Summary of results from preclinical trials (animals & in vitro)
Due to the lack of evidence from clinical trials, a decision was made to include results from preclinical studies (animals/in vitro) in order to gain more data to aid in the assessment of the risk/benefit ratio. We identified 145 preclinical trials with potentially clinically relevant risk/benefit criteria. The majority of the studies were conducted in rodents and studies on NAD+ itself as well as all known precursors exist.
Section 4: Risk-Benefit Analysis
Decision Model
Risk and benefit criteria
The decision profile is made of up risk and benefit criteria extracted from the outcomes of the above-mentioned papers. The benefit criteria are organized by category and include the type, magnitude, and duration of the benefit as well as its perceived importance to the patient. The risk criteria are organized by category, type, severity, frequency, detectability, and mitigation. All are assigned numerical values:
1 = low
2 = moderate
3 = high
The numerical values for both risk and benefit criteria are then summarized serving as the justification for the weighting in the following column.
Weight
The criteria are weighted on a value scale to enable comparison (based on the relative importance of a difference). Each benefit and risk criteria is assigned a weight/importance of 1 (low) 2 (medium) or 3 (high).

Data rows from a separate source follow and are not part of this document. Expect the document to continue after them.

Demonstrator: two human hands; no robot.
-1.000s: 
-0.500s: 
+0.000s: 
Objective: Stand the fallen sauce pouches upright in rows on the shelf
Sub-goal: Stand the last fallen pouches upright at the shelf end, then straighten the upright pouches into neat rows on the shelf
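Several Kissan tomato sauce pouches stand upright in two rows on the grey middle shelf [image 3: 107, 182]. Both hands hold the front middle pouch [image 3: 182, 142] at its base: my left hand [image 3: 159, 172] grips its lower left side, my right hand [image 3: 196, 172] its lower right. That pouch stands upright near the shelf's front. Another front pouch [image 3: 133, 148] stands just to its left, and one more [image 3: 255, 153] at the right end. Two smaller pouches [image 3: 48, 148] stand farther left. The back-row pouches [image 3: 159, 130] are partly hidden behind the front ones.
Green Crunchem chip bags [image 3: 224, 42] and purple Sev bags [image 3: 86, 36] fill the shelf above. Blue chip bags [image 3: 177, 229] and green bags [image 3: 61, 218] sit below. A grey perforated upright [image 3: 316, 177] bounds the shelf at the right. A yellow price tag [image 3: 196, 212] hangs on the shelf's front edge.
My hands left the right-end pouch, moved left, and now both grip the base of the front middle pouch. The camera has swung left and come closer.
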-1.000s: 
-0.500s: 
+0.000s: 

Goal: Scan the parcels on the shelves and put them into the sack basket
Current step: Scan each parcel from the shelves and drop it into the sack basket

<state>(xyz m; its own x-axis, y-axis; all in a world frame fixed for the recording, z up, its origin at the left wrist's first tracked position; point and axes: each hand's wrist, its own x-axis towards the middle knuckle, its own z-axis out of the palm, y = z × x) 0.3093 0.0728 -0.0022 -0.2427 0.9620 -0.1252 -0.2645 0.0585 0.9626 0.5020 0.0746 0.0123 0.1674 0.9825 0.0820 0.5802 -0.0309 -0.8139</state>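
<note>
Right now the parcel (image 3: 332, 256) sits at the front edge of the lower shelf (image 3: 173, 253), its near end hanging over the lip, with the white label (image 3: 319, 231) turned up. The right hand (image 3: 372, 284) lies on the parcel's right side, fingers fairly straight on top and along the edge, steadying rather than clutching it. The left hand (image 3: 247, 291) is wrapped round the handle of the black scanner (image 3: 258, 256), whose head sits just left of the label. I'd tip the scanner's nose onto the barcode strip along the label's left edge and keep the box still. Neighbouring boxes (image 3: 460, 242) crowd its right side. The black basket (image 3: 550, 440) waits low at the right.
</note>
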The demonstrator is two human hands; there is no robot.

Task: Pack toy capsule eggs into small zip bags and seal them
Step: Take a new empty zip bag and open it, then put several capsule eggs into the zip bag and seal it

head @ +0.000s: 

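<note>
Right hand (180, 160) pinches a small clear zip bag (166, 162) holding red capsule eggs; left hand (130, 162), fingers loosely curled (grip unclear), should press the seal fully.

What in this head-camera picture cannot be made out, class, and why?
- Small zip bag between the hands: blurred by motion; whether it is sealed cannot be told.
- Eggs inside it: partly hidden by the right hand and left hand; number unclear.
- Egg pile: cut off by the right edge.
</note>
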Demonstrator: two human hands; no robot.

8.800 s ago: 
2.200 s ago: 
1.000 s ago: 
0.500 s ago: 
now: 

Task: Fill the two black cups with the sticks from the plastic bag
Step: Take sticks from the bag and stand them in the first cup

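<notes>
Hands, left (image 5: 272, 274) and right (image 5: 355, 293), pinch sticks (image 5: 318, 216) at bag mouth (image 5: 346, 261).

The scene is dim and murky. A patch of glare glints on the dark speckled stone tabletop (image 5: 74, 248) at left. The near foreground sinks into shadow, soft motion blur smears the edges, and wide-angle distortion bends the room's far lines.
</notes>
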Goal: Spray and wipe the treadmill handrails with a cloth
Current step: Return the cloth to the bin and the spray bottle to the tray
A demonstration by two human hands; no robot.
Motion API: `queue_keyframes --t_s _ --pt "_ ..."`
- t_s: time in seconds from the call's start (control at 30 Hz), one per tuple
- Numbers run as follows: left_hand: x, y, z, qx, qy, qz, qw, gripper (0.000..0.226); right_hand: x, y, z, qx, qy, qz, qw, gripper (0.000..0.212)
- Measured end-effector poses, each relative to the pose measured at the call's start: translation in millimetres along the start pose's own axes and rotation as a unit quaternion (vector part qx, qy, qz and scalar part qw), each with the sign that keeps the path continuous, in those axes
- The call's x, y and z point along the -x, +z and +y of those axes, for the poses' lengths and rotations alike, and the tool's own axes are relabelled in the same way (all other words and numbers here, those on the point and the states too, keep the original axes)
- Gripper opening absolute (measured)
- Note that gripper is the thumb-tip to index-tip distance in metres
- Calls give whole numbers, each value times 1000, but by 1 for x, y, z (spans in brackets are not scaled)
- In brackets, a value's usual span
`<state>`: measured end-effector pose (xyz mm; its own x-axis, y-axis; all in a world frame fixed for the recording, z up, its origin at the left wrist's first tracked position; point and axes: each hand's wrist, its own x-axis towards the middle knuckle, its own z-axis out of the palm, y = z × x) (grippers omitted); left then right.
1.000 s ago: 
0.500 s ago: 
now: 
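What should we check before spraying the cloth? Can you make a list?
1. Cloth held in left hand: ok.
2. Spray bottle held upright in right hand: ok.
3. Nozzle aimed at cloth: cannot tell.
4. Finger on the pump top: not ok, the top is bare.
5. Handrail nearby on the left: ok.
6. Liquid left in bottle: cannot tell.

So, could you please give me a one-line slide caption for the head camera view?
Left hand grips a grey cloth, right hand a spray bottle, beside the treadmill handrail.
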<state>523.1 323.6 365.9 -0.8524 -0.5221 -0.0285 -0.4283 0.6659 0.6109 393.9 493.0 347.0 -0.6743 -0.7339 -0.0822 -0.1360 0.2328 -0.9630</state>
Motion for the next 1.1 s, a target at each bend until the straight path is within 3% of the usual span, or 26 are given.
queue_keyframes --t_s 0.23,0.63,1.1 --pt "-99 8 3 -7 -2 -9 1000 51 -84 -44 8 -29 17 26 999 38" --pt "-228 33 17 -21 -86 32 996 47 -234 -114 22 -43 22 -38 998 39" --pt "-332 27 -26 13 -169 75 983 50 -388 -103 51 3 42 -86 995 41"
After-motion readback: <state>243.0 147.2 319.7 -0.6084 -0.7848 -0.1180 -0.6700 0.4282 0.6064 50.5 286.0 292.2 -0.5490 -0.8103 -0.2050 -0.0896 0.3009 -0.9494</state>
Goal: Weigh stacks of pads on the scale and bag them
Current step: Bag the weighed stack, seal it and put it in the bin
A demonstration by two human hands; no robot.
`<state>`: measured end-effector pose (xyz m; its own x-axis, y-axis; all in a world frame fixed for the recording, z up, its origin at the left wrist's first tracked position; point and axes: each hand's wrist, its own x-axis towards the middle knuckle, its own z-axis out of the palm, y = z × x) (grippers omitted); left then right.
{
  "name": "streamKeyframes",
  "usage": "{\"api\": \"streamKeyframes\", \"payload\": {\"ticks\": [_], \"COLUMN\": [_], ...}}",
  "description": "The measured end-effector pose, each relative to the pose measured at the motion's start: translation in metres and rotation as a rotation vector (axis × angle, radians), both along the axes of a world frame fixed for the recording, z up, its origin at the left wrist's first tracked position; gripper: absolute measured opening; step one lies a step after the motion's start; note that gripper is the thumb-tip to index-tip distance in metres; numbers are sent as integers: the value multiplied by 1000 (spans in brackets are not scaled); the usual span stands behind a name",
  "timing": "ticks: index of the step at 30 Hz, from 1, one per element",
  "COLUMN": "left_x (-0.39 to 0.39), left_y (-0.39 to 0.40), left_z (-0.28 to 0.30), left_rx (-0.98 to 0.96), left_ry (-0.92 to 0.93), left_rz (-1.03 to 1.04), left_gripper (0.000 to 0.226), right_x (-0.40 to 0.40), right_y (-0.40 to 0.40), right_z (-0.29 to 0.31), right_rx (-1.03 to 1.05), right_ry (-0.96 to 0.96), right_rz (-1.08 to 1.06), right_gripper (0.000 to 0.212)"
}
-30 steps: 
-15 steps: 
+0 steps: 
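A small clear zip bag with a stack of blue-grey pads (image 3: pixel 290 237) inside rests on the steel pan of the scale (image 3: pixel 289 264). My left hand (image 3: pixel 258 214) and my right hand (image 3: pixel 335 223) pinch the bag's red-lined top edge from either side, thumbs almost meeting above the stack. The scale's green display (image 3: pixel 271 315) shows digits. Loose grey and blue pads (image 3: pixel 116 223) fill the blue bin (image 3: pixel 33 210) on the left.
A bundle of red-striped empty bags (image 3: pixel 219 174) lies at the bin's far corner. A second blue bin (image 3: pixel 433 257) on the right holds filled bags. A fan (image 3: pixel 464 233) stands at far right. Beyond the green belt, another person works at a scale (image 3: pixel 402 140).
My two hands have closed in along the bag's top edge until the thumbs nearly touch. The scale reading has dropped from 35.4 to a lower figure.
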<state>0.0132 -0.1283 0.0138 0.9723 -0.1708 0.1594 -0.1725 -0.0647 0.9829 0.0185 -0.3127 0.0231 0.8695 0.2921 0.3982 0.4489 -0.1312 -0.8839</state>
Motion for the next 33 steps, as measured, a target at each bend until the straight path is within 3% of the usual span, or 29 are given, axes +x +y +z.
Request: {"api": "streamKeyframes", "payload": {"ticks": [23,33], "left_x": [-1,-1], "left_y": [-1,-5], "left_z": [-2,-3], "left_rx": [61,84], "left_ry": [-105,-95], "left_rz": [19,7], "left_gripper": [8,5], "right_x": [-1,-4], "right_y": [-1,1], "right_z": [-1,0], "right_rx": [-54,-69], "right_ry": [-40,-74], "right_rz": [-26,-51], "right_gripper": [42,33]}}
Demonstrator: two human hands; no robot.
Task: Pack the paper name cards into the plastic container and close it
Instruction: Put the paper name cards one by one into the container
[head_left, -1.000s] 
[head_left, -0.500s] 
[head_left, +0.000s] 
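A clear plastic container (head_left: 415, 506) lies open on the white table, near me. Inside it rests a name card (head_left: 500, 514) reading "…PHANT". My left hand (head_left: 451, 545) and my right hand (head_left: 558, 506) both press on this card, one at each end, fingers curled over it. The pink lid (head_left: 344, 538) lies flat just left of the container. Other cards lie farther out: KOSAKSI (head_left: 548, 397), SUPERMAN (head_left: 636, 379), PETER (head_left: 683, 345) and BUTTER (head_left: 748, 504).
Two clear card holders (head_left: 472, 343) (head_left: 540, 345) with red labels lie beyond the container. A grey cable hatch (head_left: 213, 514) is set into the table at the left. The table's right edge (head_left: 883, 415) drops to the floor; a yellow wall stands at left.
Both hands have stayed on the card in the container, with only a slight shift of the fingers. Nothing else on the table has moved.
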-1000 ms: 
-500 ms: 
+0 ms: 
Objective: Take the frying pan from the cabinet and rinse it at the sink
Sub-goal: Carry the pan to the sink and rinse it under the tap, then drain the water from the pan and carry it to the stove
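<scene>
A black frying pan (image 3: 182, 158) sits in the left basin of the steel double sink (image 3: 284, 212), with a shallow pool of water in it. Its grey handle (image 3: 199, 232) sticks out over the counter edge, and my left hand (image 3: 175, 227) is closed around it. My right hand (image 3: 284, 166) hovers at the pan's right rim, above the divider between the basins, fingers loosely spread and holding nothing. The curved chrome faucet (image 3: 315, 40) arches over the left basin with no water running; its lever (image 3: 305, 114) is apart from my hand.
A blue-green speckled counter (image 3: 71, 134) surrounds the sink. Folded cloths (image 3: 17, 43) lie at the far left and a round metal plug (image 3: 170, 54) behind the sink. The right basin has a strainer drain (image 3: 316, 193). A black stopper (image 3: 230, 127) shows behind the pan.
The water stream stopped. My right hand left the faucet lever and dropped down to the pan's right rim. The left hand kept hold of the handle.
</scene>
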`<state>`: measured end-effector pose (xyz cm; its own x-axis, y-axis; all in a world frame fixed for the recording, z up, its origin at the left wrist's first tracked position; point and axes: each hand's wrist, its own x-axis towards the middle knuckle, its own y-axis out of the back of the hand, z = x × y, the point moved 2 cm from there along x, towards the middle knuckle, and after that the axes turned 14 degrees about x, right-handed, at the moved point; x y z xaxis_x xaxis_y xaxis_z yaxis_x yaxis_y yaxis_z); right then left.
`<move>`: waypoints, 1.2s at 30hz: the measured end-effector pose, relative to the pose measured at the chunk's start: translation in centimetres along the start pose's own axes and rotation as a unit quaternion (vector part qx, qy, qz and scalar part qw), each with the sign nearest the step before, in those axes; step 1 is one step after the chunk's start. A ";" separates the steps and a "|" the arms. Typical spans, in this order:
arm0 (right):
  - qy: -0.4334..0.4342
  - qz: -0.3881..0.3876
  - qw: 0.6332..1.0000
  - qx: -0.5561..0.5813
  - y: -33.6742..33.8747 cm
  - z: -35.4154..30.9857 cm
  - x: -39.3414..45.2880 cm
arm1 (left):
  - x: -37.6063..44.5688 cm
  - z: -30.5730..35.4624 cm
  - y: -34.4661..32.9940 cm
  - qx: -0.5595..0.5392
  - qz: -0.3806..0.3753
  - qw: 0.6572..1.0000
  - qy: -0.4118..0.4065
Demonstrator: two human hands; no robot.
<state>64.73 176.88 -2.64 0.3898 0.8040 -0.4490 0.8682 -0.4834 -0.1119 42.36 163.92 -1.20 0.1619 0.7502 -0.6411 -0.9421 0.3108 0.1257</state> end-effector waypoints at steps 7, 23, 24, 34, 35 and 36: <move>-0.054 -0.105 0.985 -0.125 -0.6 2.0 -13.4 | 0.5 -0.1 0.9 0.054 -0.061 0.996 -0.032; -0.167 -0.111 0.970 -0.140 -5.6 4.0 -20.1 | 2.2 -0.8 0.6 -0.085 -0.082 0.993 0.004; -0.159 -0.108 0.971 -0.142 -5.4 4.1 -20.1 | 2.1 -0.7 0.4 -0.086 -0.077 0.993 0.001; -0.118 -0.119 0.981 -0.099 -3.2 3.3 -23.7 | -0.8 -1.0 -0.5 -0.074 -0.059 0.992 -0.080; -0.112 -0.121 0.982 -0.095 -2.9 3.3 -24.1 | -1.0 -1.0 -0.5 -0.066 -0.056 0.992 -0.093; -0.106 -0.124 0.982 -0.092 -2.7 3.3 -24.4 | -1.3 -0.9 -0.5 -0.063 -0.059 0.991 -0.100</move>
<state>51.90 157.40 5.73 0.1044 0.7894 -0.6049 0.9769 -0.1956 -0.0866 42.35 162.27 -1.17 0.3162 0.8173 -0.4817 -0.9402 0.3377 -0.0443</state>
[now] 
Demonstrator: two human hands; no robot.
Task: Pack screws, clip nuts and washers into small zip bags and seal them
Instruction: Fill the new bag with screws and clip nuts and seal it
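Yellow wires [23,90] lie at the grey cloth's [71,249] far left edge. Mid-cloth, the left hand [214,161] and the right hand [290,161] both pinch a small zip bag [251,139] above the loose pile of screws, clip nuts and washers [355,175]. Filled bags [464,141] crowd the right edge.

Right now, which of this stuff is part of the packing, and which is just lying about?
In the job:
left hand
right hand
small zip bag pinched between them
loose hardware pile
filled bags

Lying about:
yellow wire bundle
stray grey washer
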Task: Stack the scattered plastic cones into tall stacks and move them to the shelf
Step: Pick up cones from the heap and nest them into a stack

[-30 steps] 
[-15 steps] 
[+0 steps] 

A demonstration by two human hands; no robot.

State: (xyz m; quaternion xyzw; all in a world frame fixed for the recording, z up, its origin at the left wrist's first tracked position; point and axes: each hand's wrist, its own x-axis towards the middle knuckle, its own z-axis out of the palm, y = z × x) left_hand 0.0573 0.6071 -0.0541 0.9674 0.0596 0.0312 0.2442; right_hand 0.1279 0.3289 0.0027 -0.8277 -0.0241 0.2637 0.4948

Weighting is independent of data sets and the final weights are based on consensus with justification based on the preceding columns of the table.
Score
Each category is assessed according to the performance of NAD+ restoration therapy against the comparator (physiological aging) whereby a numerical value is assigned for each criterion -1 (inferior), 0 (equivalent or non-inferior) and +1 (superior) to the comparator.
Uncertainty
Uncertainty is determined according to the amount and quality of the evidence, whether it came from human or animal studies and whether methodological flaws, conflicting studies, or conflicts of interest (funding) by the authors are present. Human evidence is initially assigned a score of "1", evidence from rodent studies, "2", and in vitro or lower animal studies, "3". The uncertainty score is then adjusted by upgrading or downgrading using the above-mentioned criteria.
Weighted score
The weights and scores are multiplied to produce weighted scores that enable direct comparison (-3 → +3) and then adjusted using the uncertainty score. Weighted scores may be upgraded where the uncertainty of the evidence is low or downgraded where the uncertainty of the evidence is high.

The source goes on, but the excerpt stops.